HuggingFace Usage

Purpose

HuggingFace provides the transformers, datasets, tokenizers, and PEFT libraries that together form the dominant Python ecosystem for working with pretrained language models. This note covers the core usage patterns: loading models from the Hub, inference pipelines, custom training, and dataset manipulation. For fine-tuning strategies see PEFT and LoRA and Finetuning Strategies.

Architecture

HuggingFace Hub (model/dataset registry)
        │
        ▼
transformers (AutoTokenizer, AutoModel, Pipeline, Trainer)
datasets    (Dataset, DatasetDict, streaming)
tokenizers  (fast Rust tokenizers backing transformers)
peft        (LoRA, QLoRA, adapter injection into any model)
trl         (SFTTrainer, DPOTrainer, reward model training)
accelerate  (distributed training wrapper)

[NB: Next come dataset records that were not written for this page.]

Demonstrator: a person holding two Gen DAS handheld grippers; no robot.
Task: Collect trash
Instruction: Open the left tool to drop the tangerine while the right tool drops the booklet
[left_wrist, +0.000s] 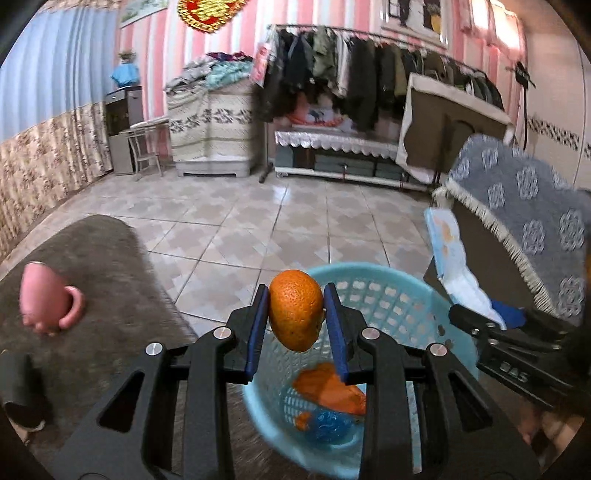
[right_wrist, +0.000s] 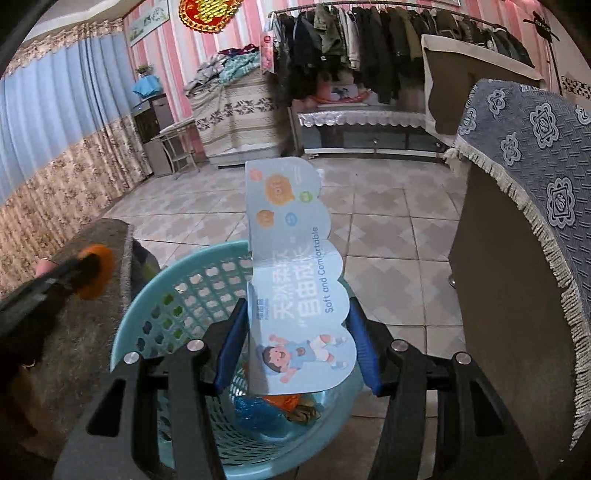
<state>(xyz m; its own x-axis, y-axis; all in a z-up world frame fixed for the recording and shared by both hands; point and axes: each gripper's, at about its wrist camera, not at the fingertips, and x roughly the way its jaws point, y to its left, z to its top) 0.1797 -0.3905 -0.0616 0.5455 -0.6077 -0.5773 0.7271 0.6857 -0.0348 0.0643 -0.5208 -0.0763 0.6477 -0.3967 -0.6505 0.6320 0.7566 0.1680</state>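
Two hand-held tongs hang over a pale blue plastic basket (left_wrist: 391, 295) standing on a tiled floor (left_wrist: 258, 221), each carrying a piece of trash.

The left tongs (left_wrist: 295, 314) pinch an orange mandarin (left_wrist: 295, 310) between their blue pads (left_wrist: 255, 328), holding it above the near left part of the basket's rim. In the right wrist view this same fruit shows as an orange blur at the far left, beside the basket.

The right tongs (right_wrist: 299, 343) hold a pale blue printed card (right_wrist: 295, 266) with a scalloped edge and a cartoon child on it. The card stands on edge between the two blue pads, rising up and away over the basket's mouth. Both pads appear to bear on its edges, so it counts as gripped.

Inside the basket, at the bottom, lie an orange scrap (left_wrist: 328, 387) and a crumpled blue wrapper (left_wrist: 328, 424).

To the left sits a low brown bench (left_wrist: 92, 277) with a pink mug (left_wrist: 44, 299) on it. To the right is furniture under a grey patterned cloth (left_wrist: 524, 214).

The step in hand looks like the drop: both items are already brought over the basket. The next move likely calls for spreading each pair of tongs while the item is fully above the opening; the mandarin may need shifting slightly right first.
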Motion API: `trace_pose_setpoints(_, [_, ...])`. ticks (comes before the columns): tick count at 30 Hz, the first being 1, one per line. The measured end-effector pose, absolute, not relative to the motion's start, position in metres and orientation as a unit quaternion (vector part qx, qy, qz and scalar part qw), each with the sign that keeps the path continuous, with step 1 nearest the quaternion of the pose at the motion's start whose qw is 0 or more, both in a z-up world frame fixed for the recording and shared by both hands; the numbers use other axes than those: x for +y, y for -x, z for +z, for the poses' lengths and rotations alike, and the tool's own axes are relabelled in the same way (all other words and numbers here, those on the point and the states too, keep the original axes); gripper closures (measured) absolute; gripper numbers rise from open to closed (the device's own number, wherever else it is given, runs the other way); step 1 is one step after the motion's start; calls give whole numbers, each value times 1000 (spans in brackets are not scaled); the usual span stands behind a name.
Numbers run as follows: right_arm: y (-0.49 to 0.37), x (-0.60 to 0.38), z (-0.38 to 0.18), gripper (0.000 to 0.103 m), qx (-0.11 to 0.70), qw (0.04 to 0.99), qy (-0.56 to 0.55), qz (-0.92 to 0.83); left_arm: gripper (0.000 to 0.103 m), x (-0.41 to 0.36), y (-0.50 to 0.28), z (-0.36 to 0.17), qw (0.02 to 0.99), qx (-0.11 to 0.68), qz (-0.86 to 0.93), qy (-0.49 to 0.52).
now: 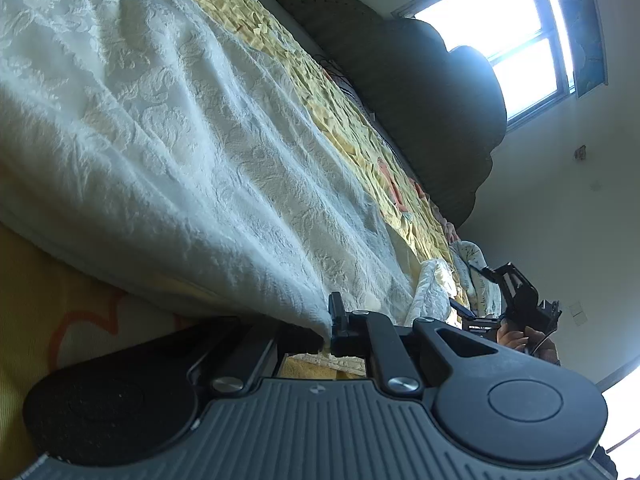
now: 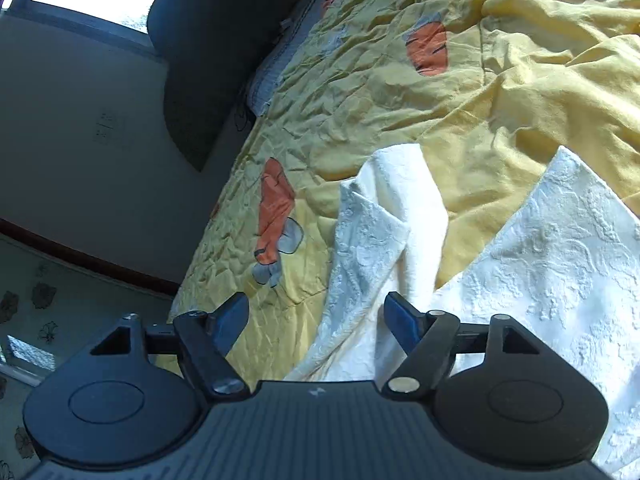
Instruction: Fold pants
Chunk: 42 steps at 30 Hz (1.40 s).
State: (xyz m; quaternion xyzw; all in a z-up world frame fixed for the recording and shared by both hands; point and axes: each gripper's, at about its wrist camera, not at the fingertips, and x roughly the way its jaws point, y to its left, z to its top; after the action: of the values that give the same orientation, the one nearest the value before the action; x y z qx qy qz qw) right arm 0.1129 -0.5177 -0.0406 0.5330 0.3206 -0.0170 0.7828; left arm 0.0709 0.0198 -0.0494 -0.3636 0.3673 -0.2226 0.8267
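We see the crumpled yellow quilted bedspread with orange patches (image 2: 400, 92) best in the right wrist view. On it lie the white embossed-fabric pants (image 1: 168, 152). The left gripper (image 1: 326, 334) clamps their hem. The right gripper (image 2: 316, 322) stands apart above them.

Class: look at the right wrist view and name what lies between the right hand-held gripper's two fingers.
White pants fabric on the yellow bedspread; the open right hand-held gripper grips nothing.
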Motion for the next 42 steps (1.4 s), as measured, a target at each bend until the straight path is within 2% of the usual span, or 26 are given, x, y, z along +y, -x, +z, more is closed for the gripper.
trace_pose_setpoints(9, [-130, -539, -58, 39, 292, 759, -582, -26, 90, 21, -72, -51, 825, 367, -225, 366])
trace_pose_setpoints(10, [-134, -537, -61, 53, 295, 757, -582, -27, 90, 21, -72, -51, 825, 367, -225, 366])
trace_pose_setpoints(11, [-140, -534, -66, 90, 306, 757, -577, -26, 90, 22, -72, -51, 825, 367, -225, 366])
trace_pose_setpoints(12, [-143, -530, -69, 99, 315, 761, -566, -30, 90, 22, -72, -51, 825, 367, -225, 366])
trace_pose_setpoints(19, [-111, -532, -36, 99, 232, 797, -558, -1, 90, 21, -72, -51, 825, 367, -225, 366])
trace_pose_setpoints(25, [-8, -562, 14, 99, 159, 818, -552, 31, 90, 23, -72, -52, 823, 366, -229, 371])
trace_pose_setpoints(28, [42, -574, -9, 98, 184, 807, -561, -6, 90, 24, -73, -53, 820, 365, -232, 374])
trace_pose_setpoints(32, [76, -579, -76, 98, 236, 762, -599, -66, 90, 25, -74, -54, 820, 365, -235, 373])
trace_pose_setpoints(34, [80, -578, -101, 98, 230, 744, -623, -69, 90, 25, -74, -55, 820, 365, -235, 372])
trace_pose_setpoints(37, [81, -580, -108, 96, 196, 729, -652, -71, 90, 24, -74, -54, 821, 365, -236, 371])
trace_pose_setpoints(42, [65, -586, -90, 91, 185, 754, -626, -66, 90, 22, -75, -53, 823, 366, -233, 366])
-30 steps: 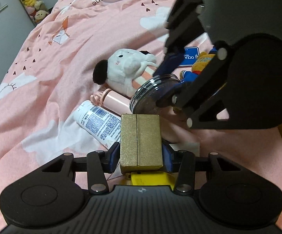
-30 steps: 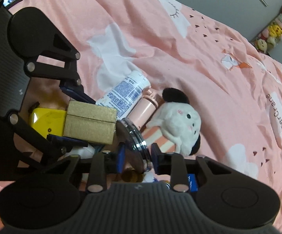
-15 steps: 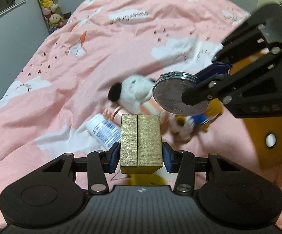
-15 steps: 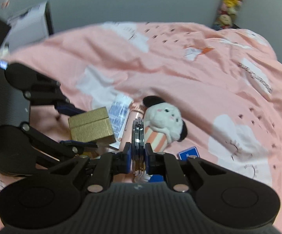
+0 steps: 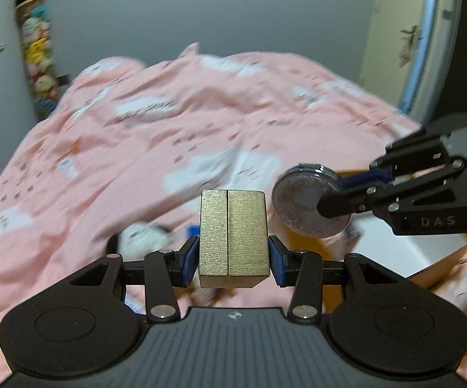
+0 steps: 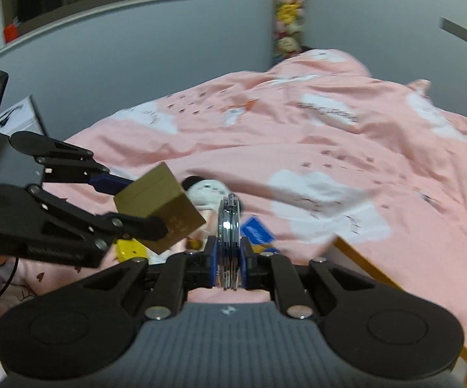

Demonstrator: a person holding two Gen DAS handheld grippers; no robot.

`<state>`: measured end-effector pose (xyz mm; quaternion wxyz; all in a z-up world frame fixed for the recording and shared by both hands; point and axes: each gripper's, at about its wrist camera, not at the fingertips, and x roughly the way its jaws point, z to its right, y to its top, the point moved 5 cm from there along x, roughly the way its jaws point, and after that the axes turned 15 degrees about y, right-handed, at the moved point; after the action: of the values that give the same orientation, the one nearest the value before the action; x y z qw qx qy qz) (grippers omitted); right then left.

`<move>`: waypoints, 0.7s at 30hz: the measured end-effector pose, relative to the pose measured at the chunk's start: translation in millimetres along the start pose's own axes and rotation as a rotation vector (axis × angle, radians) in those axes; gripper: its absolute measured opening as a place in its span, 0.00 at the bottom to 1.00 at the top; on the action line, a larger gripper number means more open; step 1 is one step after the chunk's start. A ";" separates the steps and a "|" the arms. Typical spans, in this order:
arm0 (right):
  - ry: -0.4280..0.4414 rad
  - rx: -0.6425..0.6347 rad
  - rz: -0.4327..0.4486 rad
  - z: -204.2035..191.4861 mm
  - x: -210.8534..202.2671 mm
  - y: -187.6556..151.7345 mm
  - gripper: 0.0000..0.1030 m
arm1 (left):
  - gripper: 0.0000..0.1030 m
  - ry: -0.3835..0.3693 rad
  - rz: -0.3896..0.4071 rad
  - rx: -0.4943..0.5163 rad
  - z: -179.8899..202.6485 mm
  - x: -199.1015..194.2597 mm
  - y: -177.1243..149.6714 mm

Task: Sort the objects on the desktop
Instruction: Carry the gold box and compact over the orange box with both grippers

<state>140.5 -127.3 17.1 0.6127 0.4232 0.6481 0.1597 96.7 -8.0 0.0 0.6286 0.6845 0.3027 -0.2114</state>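
L gripper (image 5: 233, 260) clamps brushed-gold rectangular box (image 5: 232, 232); R gripper (image 6: 228, 266) pinches round clear-lidded metal tin (image 6: 229, 226), prob. over pink bedspread (image 5: 136, 148).

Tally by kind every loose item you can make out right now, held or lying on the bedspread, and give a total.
Gold boxes: 1, the gold box, clamped in the left hand-held gripper
Round metal tins: 1, the round tin, clamped in the right hand-held gripper
Plush toys: 1, the white plush toy
Blue cards: 1, the blue card
Yellow items, too hidden to identify: 1, the yellow item
Total: 5
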 end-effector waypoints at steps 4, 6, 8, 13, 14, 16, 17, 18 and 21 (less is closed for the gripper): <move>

Models are identified by model IDs ("meta-llama/Llama-3-8B", "bert-base-uncased") and loaded via from_pretrained. Weights are cached under ~/.cache/huggingface/hub/.

Implementation Notes

Hub and Model Loading

from transformers import AutoTokenizer, AutoModelForCausalLM
import torch
 
model_id = "meta-llama/Llama-3-8B-Instruct"
 
tokenizer = AutoTokenizer.from_pretrained(model_id)
model = AutoModelForCausalLM.from_pretrained(
    model_id,
    torch_dtype=torch.bfloat16,   # use bf16 on Ampere+
    device_map="auto",             # automatically split across available GPUs
    attn_implementation="flash_attention_2",  # optional speed-up
)

Key from_pretrained kwargs:

Kwarg	Purpose
`torch_dtype=torch.bfloat16`	Half-precision weights (~2× memory reduction)
`device_map="auto"`	Multi-GPU / CPU offload via `accelerate` device map
`load_in_8bit=True`	INT8 quantisation via `bitsandbytes`
`load_in_4bit=True`	NF4 quantisation for QLoRA
`trust_remote_code=True`	Allow custom model code from Hub (use carefully)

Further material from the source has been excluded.